Patients
In Ethiopia, a Brother’s Determination
At 14 years old, Asfew is too embarrassed to speak to some Operation Smile volunteers. He’s embarrassed at how he will sound if he tries to talk and how he looks if he holds his head up. Asfew was born with a cleft lip and cleft palate and has spent his life rejected by his own mother and father.
He and his older brother, Hasan, have traveled for two days to the Jimma University Hospital where a group of Operation Smile medical volunteers are holding a training surgical program. Here in Jimma, Hassan is hopeful the medical team can help Asfew live a better life.
“The people, they discriminate,” Hasan said, through a translator. “He doesn’t go to school. People laugh at him, assault him; he leaves school and doesn’t want to go back.”
When Asfew was born, his family wanted to disown him.

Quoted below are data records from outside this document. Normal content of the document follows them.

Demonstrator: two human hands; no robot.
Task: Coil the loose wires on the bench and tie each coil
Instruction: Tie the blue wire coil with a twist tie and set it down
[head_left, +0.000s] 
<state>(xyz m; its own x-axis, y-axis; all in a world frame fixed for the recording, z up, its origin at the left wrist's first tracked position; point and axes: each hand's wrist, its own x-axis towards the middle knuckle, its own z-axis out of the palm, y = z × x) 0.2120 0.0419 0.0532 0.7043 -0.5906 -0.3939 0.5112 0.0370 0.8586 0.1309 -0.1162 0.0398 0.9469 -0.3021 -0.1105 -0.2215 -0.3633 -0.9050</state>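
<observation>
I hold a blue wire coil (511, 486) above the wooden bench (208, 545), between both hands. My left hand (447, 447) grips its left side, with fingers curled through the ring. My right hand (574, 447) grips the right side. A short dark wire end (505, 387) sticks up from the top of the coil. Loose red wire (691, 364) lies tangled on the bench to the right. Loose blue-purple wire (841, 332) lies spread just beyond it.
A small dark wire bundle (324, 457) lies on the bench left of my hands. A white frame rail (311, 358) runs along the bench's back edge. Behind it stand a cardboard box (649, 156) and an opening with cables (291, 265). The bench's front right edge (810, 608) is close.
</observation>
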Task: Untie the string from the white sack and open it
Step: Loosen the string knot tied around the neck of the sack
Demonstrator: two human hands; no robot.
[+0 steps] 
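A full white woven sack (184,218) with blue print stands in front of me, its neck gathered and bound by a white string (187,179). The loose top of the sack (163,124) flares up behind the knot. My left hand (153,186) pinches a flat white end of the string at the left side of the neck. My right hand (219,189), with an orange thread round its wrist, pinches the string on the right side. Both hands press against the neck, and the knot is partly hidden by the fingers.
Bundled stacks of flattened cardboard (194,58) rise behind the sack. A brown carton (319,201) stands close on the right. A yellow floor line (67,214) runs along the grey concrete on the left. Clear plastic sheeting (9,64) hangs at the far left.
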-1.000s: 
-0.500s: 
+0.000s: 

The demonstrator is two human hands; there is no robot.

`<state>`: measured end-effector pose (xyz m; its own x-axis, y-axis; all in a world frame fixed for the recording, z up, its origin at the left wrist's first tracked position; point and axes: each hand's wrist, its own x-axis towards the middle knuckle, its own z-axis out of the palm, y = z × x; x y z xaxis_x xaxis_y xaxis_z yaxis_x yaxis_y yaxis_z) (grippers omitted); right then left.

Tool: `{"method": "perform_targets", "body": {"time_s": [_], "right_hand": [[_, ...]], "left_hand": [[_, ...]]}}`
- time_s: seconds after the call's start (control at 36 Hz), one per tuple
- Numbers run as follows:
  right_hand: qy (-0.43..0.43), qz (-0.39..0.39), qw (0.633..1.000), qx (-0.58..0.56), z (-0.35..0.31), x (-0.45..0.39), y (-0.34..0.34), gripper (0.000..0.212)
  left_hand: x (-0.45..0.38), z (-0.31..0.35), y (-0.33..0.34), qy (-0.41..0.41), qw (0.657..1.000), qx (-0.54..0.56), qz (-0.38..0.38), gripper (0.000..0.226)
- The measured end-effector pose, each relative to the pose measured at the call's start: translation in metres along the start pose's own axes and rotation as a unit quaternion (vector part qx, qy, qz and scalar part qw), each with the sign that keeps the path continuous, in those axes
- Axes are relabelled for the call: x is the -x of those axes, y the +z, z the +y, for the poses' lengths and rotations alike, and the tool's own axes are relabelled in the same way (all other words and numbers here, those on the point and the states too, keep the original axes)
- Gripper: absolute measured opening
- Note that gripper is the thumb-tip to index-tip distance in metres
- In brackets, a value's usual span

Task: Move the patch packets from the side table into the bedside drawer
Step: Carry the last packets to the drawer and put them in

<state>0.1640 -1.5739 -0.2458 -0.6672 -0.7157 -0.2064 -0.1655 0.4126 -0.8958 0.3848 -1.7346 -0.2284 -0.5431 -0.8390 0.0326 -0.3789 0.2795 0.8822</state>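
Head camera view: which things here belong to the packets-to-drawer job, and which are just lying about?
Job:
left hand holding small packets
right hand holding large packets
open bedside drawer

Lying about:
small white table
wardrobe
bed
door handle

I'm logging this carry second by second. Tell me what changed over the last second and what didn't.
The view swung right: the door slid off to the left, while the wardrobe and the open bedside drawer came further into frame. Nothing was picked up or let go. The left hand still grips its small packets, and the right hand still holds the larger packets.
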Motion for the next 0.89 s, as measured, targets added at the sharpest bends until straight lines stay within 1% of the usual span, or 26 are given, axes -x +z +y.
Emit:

His mother and father did not take care of him, leaving Hasan, who was only 8 years old at the time, to take care of his younger brother himself.
Hasan, now a school teacher in his village, said his parents are not educated. He blames their lack of education for denying Asfew the love and care he deserved as a baby. He thinks if his family knew that Asfew’s cleft lip was not a curse, they would have loved him and raised him as their son.
“I am an educator,” Hasan said through a translator. “I will go back and tell everyone this is not a disease. I will teach not only my family, but the community about this condition. I will teach them not to discriminate.”
Hasan said he first heard of Operation Smile a few years ago and has been saving his money to pay for the transportation to bring his brother to get surgery. Every penny was worth it, he said.
In the recovery room after surgery, Hasan looks at his brother’s repaired lip, smiling with tears in his eyes. Whispering to let his brother rest, he says: “This is your new life now.”